▶ **Work order**: Return the data verbatim, without pictures.

[Given data]

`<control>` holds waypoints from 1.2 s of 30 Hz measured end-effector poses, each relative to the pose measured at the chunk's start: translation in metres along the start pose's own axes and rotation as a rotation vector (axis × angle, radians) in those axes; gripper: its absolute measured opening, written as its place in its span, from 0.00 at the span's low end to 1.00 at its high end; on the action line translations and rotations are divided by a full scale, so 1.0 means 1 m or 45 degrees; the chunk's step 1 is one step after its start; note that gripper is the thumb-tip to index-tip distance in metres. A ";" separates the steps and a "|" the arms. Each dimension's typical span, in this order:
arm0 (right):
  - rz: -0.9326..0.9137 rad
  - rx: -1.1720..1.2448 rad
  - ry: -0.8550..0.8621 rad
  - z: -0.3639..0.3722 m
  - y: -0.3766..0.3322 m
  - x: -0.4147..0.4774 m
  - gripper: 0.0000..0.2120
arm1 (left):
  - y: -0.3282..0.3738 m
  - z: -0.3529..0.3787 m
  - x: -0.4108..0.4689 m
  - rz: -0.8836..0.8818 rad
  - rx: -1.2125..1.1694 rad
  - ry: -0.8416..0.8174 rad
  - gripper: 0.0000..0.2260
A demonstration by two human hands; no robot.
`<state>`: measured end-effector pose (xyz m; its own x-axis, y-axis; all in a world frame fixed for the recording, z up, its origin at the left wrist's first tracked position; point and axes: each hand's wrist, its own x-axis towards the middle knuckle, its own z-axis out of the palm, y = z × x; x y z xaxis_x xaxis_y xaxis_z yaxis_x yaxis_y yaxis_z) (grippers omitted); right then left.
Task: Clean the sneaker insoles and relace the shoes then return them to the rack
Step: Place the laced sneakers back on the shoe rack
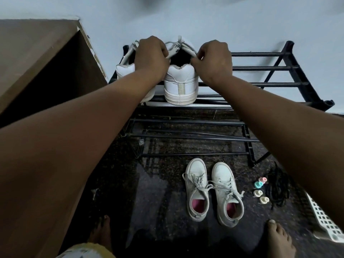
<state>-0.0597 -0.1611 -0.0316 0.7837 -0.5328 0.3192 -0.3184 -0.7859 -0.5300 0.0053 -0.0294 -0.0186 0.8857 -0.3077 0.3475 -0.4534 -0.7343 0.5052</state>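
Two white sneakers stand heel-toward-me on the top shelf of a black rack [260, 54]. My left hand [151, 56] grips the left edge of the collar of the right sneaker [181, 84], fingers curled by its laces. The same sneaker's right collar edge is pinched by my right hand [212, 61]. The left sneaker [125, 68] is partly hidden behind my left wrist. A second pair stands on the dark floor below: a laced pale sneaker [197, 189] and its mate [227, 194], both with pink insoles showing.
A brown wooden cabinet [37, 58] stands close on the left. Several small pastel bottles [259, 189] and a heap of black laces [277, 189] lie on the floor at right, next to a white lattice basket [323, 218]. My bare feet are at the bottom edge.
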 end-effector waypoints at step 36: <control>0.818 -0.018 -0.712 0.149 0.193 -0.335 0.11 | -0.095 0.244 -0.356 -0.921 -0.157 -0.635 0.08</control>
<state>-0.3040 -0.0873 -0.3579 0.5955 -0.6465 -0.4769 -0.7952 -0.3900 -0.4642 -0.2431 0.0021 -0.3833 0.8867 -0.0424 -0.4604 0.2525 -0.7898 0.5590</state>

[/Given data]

▶ **Response for this exercise**:
`<control>` holds waypoints from 1.2 s of 30 Hz measured end-effector poses, each relative to the pose measured at the chunk's start: translation in metres along the start pose's own axes and rotation as a rotation vector (axis × angle, radians) in those axes; gripper: its absolute measured opening, written as its place in its span, from 0.00 at the span's low end to 1.00 at its high end; on the action line translations and rotations are divided by a full scale, so 1.0 means 1 m or 45 degrees; the chunk's step 1 is one step after its start; note that gripper is the thumb-tip to index-tip distance in metres. A ";" separates the steps and a "|" the arms. Each dimension's typical span, in this order:
arm0 (right):
  - rz: -0.9326..0.9137 rad
  - rx: -1.1720..1.2448 rad
  - ry: -0.8550..0.8621 rad
  - z: -0.3639..0.3722 m
  - y: -0.3766..0.3322 m
  - x: -0.4147..0.4774 m
  - gripper: 0.0000..0.2120
arm1 (left):
  - y: -0.3282..0.3738 m
  - z: -0.3529..0.3787 m
  - x: -0.4108..0.4689 m
  - rz: -0.8836..0.8818 rad
  - rx: -1.2125..1.1694 rad
  - ry: -0.8416..0.8174 rad
  - gripper: 0.0000..0.2260
A demonstration by two human hands; no robot.
`<state>`: measured end-effector pose (xyz m; its own x-axis, y-axis; all in a world frame fixed for the recording, z up, its origin at the left wrist's first tracked position; point and axes: each hand's wrist, its own x-axis towards the middle knuckle, its own z-axis out of the palm, y = z × x; x y z xaxis_x xaxis_y xaxis_z yaxis_x yaxis_y yaxis_z) (grippers omitted); right then left.
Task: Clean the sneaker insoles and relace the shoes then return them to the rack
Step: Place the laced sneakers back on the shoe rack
<state>-0.0597 -0.1611 -0.0316 0.7837 -0.5328 0.3192 -0.3184 -0.7859 -0.5300 0.0053 -0.0294 -0.0186 0.8857 -0.3077 0.3475 -0.4534 -0.7343 0.5052</state>
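Two white sneakers stand heel-toward-me on the top shelf of a black rack [260, 54]. My left hand [151, 56] grips the left edge of the collar of the right sneaker [181, 84], fingers curled by its laces. The same sneaker's right collar edge is pinched by my right hand [212, 61]. The left sneaker [125, 68] is partly hidden behind my left wrist. A second pair stands on the dark floor below: a laced pale sneaker [197, 189] and its mate [227, 194], both with pink insoles showing.
A brown wooden cabinet [37, 58] stands close on the left. Several small pastel bottles [259, 189] and a heap of black laces [277, 189] lie on the floor at right, next to a white lattice basket [323, 218]. My bare feet are at the bottom edge.
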 end-effector waypoints at step 36: <control>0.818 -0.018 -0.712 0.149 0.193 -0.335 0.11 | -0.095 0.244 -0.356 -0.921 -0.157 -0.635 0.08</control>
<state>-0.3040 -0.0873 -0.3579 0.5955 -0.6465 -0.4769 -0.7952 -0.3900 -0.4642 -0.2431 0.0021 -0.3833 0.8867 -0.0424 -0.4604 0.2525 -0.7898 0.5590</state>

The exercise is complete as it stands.